Bicentenaire de la Dette d’Haïti : Reconnaissance, Réparations et Mémoire

— Par Jean Samblé —

Le 17 avril 2025 marquera le bicentenaire de l’ordonnance royale de 1825, par laquelle le roi Charles X a imposé à Haïti une indemnité exorbitante pour reconnaître son indépendance. Cette décision historique, qui a marqué un tournant dans les relations entre la France et Haïti, a entraîné une domination financière de la France sur Haïti pendant près d’un siècle, instaurant un mécanisme néocolonial d’exploitation qui pèse encore aujourd’hui sur les mémoires.

À cette occasion, la Fondation pour la mémoire de l’esclavage (FME), en partenariat avec les Archives Nationales, organise un événement exceptionnel le 17 avril 2025 aux Archives Nationales, situées au 59 rue Guyemer à Pierrefitte-sur-Seine, pour revenir sur cet événement inouï et injuste. Cet événement permettra de reconnaître officiellement l’injustice historique de cette dette imposée à Haïti, une question qui n’a jamais été véritablement reconnue par l’État français, et qui a influencé les relations entre les deux pays pendant plus d’un siècle.

Programme de la manifestation du bicentenaire

  1. Exposition documentaire : Des documents originaux relatifs à l’indemnité de 1825 seront exposés, permettant au public de se confronter à l’ampleur de cet emprisonnement économique et historique imposé à Haïti. L’exposition présente également la FME avec son programme « Histoire de l’Esclavage » sous le hashtag #CESTNOTREHISTOIRE, afin de mieux comprendre les implications de l’esclavage et de la colonisation.
  2. Table-ronde scientifique : Une table-ronde réunira des chercheurs, des spécialistes et des auteurs de la Note de la FME n°4 intitulée « La double dette d’Haïti : une question actuelle ». Ce sera l’occasion d’un échange approfondi sur l’histoire de cette dette, ses répercussions à long terme sur Haïti et les questions contemporaines qu’elle soulève.
  3. Forum des associations : Un forum des associations permettra aux acteurs de la société civile, tant en France qu’en Haïti, de débattre des réparations historiques et de l’engagement de la France dans un processus réparateur en faveur du peuple haïtien. Ce moment d’échanges permettra également de donner la parole à des associations œuvrant pour la reconnaissance et la réparation des injustices historiques liées à l’esclavage et à la colonisation.

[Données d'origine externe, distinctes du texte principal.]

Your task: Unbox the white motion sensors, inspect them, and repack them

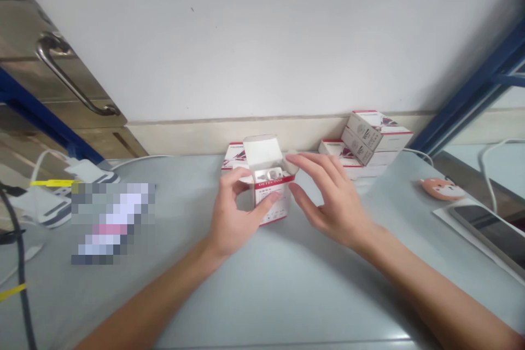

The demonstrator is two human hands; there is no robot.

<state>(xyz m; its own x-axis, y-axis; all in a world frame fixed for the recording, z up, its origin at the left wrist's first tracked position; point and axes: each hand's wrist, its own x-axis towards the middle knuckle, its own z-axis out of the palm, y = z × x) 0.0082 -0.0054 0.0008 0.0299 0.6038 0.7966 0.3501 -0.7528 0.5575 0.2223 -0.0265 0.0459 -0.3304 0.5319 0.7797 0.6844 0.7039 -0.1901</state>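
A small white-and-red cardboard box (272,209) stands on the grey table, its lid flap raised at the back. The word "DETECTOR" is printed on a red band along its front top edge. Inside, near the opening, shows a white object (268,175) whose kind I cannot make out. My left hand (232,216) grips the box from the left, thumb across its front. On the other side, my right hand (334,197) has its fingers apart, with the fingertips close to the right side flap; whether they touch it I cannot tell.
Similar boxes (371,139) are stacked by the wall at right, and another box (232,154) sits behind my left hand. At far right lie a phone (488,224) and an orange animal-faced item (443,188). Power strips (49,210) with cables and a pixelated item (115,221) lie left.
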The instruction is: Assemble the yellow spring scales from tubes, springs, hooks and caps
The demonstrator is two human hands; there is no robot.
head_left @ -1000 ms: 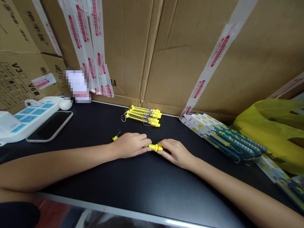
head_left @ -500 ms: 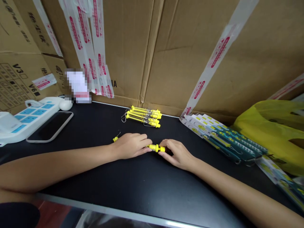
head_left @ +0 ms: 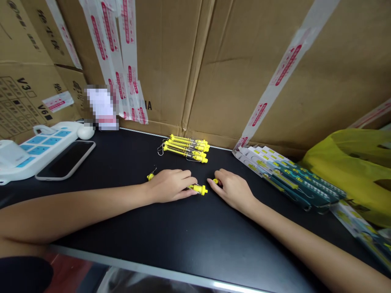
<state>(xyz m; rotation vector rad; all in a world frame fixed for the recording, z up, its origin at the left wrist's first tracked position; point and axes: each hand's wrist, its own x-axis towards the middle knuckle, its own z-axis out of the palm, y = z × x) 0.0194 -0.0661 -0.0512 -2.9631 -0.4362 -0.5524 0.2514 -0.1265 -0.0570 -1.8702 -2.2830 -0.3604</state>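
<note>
Cardboard [head_left: 168, 61] with red-and-white tape backs the whole black tabletop [head_left: 171, 240] we're looking at. We have the left hand [head_left: 173, 186] palm down, fingers wrapped over a yellow hook tool [head_left: 200, 189] lying roughly crosswise; its stepped yellow end sticks out past the fingertips, its hooked end out by the wrist, the middle hidden under the palm. Just beside that stepped end, not touching it, we get the right hand [head_left: 234, 190], thumb and curled fingers pinching a small yellow cap [head_left: 215, 181], mostly covered. Beyond the hands we log a bundle of similar yellow tools [head_left: 186, 150], side by side near the cardboard, hooks to the left. Right of that we mark overlapping white-and-green packages [head_left: 275, 171], then a yellow bag [head_left: 339, 156] next to them. Far left, we note a dark-screened phone [head_left: 65, 161] beside a white power strip [head_left: 45, 142] with blue sockets.
</note>
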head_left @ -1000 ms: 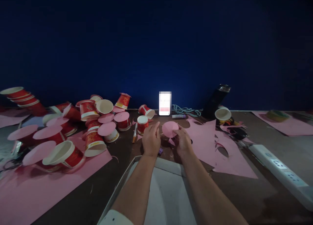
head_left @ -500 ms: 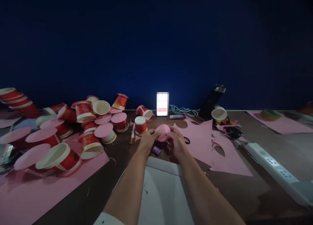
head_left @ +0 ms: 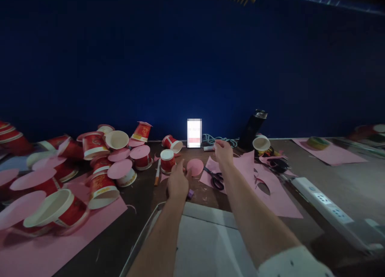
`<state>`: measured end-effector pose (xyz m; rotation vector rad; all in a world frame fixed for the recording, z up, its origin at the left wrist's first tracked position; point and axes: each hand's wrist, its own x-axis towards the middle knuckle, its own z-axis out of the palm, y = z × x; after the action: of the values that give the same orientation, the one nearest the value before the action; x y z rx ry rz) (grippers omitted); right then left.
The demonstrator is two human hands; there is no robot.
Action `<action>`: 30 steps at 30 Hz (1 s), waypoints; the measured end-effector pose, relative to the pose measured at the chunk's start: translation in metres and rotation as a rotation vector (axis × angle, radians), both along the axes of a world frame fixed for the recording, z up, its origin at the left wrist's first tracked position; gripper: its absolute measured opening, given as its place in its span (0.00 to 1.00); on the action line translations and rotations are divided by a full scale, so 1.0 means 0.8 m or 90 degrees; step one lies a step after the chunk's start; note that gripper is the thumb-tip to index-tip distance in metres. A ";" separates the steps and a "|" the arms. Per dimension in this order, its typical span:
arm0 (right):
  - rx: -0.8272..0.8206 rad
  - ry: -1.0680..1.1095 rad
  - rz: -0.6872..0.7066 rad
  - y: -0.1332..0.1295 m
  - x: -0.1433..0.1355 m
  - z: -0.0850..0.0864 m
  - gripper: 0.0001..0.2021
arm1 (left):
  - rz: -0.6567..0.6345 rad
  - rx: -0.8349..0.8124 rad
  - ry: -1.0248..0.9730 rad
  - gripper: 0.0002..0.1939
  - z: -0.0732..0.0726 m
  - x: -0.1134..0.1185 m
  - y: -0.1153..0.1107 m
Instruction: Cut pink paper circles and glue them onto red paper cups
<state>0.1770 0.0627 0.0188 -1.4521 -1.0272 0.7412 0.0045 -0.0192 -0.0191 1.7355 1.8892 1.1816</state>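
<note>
A pink paper disc (head_left: pixel 195 167) lies on the dark table just right of my left hand (head_left: pixel 178 180). That hand is open, its thumb and index finger apart near the disc's edge. Close behind it stands a red paper cup (head_left: pixel 167 161). My right hand (head_left: pixel 224 150) reaches toward the back of the table, its fingers closed around the right end of a glue stick (head_left: pixel 208 148), which they hide. A small purple cap (head_left: pixel 190 194) sits near my left wrist. Black-handled scissors (head_left: pixel 215 180) rest on cut pink paper beneath my right forearm.
Several red paper cups with pink discs crowd the left, one a tipped cup (head_left: pixel 57 209). A lit phone screen (head_left: pixel 194 133) stands at the back wall beside a pale cord (head_left: pixel 231 142). Rightward are a black flask (head_left: pixel 252 128), cut pink paper (head_left: pixel 279 197) and a power strip (head_left: pixel 323 199).
My left hand has let go of the pink disc, now down on the table. My right hand has moved away from it, back to the glue stick. The scissors are uncovered.
</note>
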 end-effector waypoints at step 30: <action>0.127 0.268 0.084 -0.070 -0.023 0.048 0.18 | 0.170 -0.069 -0.007 0.46 0.018 -0.058 0.038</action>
<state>0.1589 0.0066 0.0576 -1.0076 -0.8461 0.9625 -0.0423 0.0113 -0.0045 1.4524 2.1862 1.1487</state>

La question des réparations

Cet événement intervient dans un contexte où la question des réparations pour les ex-colonies françaises, et en particulier pour Haïti, revient régulièrement sur la scène publique. La FME appelle la France à reconnaître l’injustice unique que cette histoire représente et à s’engager dans une démarche réparatrice originale. Cela comprend une reconnaissance officielle de l’ampleur de la dette imposée à Haïti, mais aussi un engagement politique plus large pour aider Haïti à surmonter les héritages de cette dette.

Les réparations ne se limitent pas à des compensations financières, mais doivent également inclure des actions symboliques, culturelles et éducatives pour réparer les préjudices subis par le peuple haïtien. La FME appelle ainsi à une réparation morale, psychologique, éducative et économique, afin de remettre en question le passé colonial et néocolonial, et de permettre aux sociétés de reconstruire un avenir commun.

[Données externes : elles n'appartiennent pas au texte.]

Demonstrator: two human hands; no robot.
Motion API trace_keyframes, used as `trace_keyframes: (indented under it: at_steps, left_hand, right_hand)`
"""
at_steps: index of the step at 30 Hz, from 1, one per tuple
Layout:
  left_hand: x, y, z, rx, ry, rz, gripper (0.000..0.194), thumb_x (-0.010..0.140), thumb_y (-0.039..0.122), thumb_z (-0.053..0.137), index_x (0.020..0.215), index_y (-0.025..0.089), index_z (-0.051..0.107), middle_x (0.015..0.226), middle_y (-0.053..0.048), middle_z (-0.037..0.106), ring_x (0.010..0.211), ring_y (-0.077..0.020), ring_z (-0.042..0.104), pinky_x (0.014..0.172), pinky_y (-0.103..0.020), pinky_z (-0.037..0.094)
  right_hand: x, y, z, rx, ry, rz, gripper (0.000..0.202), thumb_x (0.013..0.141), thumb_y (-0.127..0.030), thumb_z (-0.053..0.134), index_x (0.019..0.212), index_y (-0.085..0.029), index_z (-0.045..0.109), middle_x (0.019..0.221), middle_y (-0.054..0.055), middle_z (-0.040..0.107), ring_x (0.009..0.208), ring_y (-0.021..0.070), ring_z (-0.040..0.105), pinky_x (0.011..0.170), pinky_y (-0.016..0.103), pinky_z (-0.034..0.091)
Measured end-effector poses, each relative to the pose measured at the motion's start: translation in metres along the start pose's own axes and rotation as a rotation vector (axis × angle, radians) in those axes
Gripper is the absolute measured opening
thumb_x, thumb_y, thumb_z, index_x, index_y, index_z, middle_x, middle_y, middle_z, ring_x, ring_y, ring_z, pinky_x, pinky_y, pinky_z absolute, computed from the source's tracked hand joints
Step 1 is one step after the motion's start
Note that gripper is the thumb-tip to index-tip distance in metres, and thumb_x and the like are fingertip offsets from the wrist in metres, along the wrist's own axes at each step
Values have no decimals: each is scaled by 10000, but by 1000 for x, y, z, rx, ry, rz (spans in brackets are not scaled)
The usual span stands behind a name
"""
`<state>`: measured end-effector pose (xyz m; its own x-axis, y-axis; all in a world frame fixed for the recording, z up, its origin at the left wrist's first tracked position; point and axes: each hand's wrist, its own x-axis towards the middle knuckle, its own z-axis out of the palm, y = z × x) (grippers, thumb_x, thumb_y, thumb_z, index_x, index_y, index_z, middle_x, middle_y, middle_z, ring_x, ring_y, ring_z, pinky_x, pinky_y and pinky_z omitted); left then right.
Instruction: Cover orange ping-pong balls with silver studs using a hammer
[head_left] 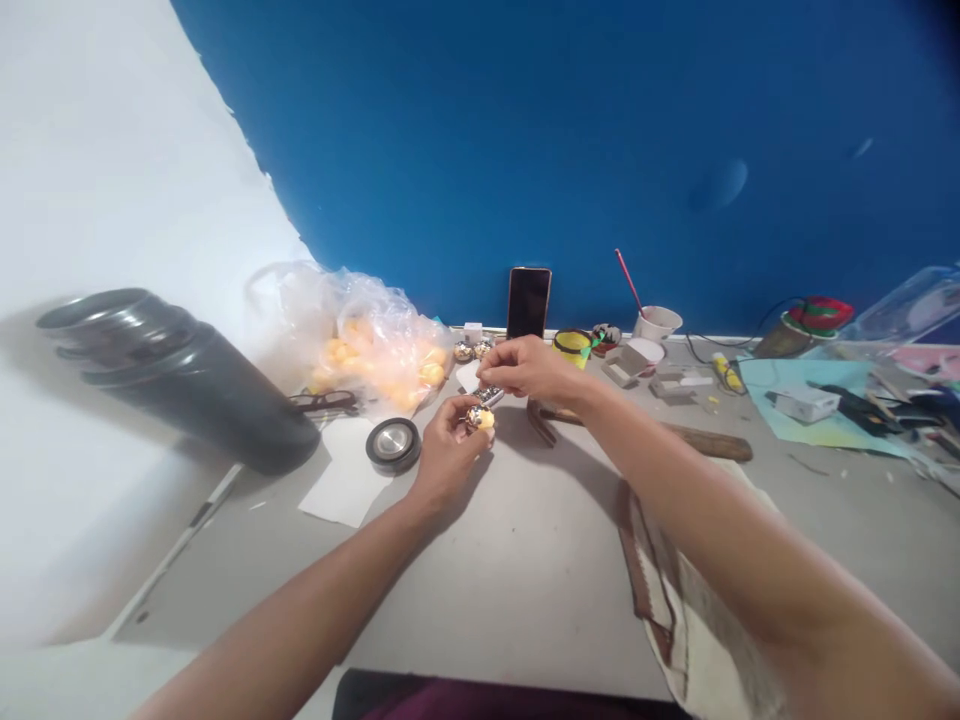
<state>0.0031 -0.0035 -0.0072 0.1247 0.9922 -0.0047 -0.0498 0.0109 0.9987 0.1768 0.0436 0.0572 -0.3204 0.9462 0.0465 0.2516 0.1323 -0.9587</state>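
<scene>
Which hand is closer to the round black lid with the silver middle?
Left. The left hand is just to the right of the round black lid; the right hand is farther right and farther back.

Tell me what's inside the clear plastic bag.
Through the clear plastic bag, rounded orange-yellow pieces show; crinkled, cloudy folds and the front pieces cover whatever lies deeper.

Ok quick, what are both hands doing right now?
Left hand: closed around a yellow ball.
Right hand: bent over the small shiny bits; can't tell if it's pinching one.
</scene>
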Motion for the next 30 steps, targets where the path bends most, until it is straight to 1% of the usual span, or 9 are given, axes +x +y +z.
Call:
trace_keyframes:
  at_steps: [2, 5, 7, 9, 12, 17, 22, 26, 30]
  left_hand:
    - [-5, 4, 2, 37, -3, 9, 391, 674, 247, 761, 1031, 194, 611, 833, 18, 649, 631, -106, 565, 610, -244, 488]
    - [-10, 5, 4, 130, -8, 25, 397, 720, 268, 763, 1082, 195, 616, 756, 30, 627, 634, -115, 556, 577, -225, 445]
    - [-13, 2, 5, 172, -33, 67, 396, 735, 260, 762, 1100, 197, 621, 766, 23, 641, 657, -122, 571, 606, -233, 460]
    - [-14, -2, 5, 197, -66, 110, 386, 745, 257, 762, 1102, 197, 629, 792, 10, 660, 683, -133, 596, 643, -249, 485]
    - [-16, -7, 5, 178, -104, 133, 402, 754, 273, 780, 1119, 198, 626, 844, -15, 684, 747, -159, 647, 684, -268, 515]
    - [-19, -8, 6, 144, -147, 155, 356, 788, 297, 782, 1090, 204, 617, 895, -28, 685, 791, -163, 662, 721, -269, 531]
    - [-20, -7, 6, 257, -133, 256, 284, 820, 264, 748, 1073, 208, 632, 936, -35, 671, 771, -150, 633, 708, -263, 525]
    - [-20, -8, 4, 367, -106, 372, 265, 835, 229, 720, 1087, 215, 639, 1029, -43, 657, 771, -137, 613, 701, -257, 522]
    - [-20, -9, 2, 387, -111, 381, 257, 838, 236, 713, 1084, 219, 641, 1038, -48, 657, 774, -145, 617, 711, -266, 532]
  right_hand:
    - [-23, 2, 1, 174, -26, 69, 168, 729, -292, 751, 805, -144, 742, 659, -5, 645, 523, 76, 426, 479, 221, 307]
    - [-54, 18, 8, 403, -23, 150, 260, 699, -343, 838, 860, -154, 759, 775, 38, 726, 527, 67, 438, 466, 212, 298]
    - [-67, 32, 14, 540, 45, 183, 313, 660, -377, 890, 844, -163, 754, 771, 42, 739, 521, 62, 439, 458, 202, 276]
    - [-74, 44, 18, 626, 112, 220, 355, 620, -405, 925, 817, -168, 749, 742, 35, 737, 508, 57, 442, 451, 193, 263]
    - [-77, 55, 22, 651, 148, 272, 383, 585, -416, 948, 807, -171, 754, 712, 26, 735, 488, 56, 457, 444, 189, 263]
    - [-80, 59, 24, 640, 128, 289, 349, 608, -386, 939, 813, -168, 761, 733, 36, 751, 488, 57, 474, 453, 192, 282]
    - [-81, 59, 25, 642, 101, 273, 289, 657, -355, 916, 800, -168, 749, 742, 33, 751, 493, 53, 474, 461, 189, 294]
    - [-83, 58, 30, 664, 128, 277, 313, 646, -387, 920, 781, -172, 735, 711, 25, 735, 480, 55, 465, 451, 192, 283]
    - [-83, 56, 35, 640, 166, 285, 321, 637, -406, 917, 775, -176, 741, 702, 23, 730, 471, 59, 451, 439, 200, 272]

L’importance du geste français

Le bicentenaire de cette ordonnance est l’occasion d’un appel à un geste clair de la part de l’État français, en particulier après les révélations récentes concernant l’ampleur des paiements effectués par Haïti. La Fondation espère qu’un geste symbolique, voire concret, pourra être fait lors de cet événement, soulignant la responsabilité historique de la France et la nécessité de rétablir la justice.

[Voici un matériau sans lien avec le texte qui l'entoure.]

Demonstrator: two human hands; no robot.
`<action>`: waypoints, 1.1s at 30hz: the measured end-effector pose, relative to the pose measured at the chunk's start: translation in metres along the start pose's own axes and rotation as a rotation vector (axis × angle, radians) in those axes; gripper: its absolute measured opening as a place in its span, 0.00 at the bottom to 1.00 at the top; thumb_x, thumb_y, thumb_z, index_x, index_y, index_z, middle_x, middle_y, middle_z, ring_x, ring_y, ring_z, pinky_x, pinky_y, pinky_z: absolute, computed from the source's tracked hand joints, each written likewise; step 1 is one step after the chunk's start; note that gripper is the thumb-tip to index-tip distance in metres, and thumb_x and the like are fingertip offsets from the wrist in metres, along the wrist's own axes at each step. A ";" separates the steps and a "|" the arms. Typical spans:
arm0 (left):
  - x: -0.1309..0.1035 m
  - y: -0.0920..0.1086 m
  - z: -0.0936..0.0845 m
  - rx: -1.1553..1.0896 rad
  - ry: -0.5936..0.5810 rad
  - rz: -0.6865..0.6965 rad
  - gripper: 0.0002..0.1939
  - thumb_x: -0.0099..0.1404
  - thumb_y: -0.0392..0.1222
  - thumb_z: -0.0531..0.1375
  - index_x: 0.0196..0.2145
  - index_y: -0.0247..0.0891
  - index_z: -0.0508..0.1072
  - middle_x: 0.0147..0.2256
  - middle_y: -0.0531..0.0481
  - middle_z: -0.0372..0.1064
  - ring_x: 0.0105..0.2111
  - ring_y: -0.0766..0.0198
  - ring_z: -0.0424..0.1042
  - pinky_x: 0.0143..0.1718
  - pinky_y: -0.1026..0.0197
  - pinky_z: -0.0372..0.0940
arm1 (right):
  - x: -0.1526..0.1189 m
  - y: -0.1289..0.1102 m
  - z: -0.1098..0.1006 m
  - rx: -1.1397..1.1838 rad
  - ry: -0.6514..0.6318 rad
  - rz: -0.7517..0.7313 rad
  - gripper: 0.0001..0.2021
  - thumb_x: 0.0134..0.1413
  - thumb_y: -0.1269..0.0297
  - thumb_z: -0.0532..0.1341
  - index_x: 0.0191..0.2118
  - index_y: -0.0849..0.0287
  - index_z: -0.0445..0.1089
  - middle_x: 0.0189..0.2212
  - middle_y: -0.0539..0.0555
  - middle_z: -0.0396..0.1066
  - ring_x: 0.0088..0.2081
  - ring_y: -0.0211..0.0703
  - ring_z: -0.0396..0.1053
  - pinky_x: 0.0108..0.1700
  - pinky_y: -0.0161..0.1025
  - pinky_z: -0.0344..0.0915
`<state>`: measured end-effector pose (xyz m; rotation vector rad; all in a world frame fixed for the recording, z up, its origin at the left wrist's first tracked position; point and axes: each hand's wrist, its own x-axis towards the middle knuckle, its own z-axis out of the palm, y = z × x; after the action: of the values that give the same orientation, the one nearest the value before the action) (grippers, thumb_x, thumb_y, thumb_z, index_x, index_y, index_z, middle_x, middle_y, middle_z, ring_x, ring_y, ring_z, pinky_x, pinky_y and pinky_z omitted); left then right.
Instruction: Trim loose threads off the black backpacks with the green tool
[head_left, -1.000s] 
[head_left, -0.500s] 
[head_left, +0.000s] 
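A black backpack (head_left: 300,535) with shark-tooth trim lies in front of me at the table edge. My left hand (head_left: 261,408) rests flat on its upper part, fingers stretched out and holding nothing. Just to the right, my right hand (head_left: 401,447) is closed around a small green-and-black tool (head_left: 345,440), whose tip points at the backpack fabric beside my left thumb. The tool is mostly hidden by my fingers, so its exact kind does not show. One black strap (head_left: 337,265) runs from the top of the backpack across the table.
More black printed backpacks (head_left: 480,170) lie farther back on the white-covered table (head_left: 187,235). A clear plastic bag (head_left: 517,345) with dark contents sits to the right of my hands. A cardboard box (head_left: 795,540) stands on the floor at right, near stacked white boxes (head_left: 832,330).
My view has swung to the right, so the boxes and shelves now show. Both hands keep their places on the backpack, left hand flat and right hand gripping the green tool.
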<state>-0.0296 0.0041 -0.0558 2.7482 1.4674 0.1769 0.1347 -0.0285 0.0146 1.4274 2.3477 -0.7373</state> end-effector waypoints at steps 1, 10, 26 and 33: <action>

En 2022, des enquêtes ont révélé que Haïti a payé l’équivalent de 560 millions de dollars en 2022 (490 millions d’euros) pour cette dette, soit un fardeau économique colossal. Ces chiffres viennent alimenter un débat plus large sur la reconnaissance des injustices coloniales et la mise en place de mécanismes de réparation.

Un débat public nécessaire

Cet événement du 17 avril 2025, organisé par la FME et les Archives Nationales, offre ainsi une occasion unique de revenir sur une page tragique de l’histoire franco-haïtienne, tout en ouvrant la voie à un débat public nécessaire sur les réparations. Il invite à un travail collectif et intergénérationnel, tant en France qu’en Haïti, pour réparer les torts du passé et construire un avenir plus juste.